Acco40, shove your empathy where you keep your brains.

Alright, there are a couple of things going on here.

First of all, jarbabyj and magdalene are pissed at me because [gasp!] I told them to take responsibility for their emotions concerning the feelings stirred in them when seeing images of women in the media… to control their own fate, instead of being at the mercy of every Tommy Hilfiger ad they see. Get help. See a shrink. Do what you gotta do to beat it. Take action! (or accept it).

I’ll be the judge of whether or not it was ‘clever’.

So Magdalene decides to start a pit rant. Alright.

Next, every other fuck (i.e. Monty) out there smells blood in the water and comes running over here to take a shot.

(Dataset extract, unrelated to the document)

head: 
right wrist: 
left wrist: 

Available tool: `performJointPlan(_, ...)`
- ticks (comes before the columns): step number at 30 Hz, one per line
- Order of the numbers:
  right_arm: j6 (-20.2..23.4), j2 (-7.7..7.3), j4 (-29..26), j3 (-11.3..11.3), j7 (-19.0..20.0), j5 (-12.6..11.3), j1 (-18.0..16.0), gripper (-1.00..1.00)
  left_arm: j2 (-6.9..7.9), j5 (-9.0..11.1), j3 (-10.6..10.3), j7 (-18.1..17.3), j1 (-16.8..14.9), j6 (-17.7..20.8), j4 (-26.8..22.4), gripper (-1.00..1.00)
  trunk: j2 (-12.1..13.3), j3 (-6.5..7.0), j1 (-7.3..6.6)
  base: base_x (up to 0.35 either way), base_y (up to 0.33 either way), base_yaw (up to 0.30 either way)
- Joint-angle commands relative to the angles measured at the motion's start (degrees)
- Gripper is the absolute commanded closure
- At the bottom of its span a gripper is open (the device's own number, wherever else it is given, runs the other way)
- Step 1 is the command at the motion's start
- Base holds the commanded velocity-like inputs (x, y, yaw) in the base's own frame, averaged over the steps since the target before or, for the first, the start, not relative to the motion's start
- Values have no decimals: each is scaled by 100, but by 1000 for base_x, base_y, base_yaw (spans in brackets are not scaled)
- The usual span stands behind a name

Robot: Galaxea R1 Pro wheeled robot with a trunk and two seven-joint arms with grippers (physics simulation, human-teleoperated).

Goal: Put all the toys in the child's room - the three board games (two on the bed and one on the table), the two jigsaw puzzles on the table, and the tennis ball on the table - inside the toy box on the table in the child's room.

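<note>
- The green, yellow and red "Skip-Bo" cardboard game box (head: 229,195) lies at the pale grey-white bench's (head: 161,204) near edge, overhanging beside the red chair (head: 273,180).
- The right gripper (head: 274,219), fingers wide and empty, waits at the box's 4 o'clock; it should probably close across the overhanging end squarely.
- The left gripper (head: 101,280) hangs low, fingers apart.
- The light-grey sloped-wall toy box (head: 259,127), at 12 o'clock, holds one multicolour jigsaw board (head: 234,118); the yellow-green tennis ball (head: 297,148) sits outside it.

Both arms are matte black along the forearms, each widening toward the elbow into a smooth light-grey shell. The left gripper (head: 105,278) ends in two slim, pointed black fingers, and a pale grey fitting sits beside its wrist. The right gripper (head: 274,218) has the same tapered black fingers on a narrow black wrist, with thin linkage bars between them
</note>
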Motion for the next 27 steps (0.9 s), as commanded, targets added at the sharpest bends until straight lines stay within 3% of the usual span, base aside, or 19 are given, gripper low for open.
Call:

He didn’t seem anxious? Huh. I coulda swore…
As far as the Middle East situation goes,

Simply ‘running away’ from the problem is not what I said at all. It is one of your options, sure. You could still die anyway, yes. In blockbuster movie terms is it cowardly? Yes. I may not ‘run away’ as many of you would like to think, but then again I’ve never been in a holy war, or any war for that matter, so I don’t know what I’d do.

And before you hit that ‘submit reply’ button, ask yourself if you’ve been in a holy war, because if you haven’t, your opinion means as much as mine… in short, no one knows what they’d do in that situation.

I’m not saying it’s a cut-and-dried issue either as many have blindly assumed. There are no easy answers.

If you are gonna stay in the war zone, remember there is a good chance you will die. Is that incorrect?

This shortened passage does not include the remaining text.